As the population of Aberdeen expanded so did its hotels and boarding houses for travellers and weekly boarders. How could an entrepreneurial mind fail to recognise a business opportunity in the mountains of bed linen produced as a result?

The lack of domestic running water in the past created difficulties with cleaning and while today we link dirt with disease until Pasteur and Koch presented their research into germs in the 1860s and ‘70s no such relationship had been made. For people living cheek by jowl and without sewers and safe drinking water life meant running the gauntlet of numerous fatal illnesses; Aberdeen’s own Professor Alexander Ogston continued important work into the identification of staphylococci.

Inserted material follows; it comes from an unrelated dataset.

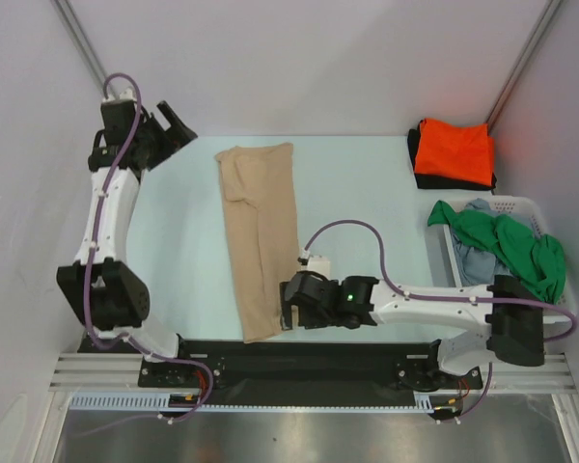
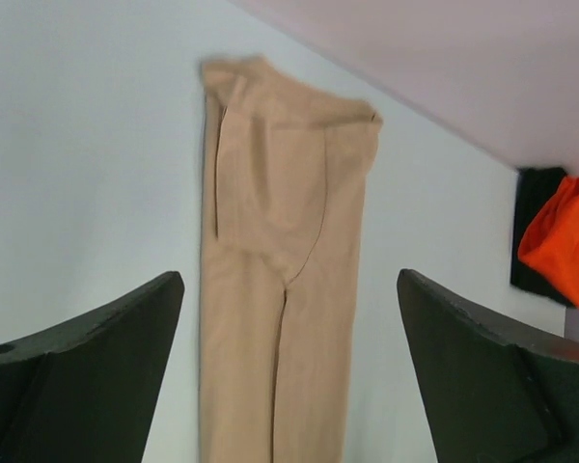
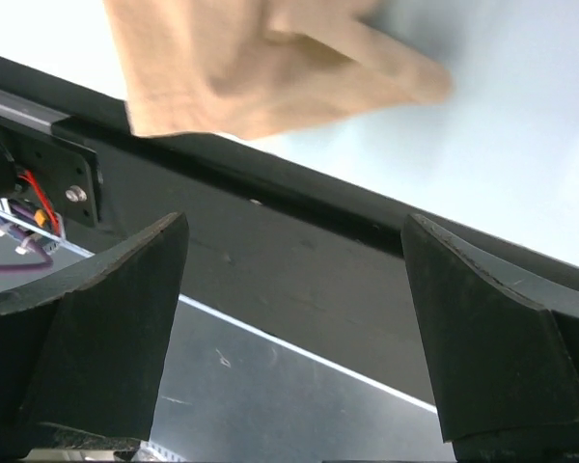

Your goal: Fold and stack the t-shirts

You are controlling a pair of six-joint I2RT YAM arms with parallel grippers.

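I see left jaws and right jaws released, empty; the tan t-shirt (image 1: 259, 241) lies folded lengthwise, reaching the near edge of the tabletop (image 1: 367, 193).

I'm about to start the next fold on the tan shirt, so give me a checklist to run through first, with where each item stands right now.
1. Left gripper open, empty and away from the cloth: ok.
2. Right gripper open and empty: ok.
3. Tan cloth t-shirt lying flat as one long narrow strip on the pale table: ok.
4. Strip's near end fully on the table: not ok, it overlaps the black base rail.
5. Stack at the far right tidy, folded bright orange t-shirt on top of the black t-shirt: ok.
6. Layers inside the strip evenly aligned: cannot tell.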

The notion of cleanliness might not have been associated with hygiene but it did take on social significance as a further distinguishing feature between rich and poor. The aspiring and the wealthy desired clean clothing and bedding and it was someone else’s job to provide it. Domestic staff included a laundress…live-in or hired once or twice weekly. For working class women there was a living to be made from taking in other peoples’ washing. Some advertised in the local Post Office Directories, others would spread the word by mouth. But even in this apparent innocuous occupation dangers were lurking.

A special commission published in The Lancet in 1877 pinpointed laundry handled by washerwomen as a significant source of smallpox. Washerwomen were susceptible to contamination from soiled linen and in turn they were likely to be carriers of disease. And not only smallpox. Scarlet fever and tuberculosis were widespread among laundresses.

Smallpox claimed the lives of several Aberdonians during the 1870s and at the end of this decade Aberdeen Steam Laundry was launched, the city’s first commercial laundry, opening in May 1879. A ‘select company of ladies and gentlemen’, including Lord Provost Jamieson, made their way to Claremont Street to hear reassurances from its Directors that ‘all the bad features of public steam laundries have been got rid of’ – a reference to careless handling of linen rather than any hygiene worries and promising to make washing day a thing of the past in Aberdeen – for a few perhaps. The forty people employed at the Claremont serviced city businesses but the majority of people could not afford the luxury of a laundry.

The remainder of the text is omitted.